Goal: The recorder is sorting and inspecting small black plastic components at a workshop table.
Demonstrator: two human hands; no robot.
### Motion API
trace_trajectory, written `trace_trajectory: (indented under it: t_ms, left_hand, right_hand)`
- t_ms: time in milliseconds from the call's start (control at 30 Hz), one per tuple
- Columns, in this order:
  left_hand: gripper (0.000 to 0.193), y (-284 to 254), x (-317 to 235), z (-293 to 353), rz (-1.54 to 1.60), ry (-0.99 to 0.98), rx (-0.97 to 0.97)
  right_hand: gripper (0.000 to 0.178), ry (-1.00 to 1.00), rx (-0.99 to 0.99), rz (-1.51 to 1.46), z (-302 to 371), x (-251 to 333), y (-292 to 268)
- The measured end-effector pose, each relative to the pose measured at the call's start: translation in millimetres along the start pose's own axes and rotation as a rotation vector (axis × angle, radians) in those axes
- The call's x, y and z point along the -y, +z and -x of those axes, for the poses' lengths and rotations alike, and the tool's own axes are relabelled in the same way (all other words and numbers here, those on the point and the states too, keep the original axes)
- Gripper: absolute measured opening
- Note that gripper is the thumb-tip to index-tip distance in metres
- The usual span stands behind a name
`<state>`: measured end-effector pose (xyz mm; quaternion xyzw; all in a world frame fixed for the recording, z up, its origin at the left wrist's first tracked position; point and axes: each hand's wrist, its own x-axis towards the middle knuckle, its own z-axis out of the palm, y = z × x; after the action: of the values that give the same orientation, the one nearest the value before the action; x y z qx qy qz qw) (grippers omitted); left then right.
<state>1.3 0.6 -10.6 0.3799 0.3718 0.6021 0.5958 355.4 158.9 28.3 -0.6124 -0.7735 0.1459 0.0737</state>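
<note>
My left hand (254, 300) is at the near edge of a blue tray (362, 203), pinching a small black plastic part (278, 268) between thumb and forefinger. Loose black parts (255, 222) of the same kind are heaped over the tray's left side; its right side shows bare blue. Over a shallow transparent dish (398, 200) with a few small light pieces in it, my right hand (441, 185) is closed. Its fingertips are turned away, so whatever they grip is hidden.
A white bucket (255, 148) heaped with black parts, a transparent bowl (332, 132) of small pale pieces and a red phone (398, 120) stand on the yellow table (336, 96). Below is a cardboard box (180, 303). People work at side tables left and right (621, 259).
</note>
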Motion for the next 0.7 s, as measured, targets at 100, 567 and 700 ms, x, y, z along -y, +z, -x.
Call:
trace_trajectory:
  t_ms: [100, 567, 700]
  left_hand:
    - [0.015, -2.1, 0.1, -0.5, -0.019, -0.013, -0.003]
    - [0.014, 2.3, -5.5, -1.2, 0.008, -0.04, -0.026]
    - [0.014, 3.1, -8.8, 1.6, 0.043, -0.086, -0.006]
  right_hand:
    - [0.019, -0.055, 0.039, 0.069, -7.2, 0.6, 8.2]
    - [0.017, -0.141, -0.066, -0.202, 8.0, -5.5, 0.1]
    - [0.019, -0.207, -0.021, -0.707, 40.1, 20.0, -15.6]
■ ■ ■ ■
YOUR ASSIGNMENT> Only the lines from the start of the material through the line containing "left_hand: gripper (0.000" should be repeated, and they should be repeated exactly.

WRITTEN ANSWER>
Goal: The recorder is sorting and inspecting small black plastic components at a workshop table.
Demonstrator: two human hands; no robot.
### Motion API
trace_trajectory, written `trace_trajectory: (indented under it: t_ms, left_hand, right_hand)`
- t_ms: time in milliseconds from the call's start (control at 30 Hz), one per tuple
- Columns, in this order:
  left_hand: gripper (0.000 to 0.193), y (-284 to 254), x (-317 to 235), z (-293 to 353), rz (-1.54 to 1.60), ry (-0.99 to 0.98), rx (-0.97 to 0.97)

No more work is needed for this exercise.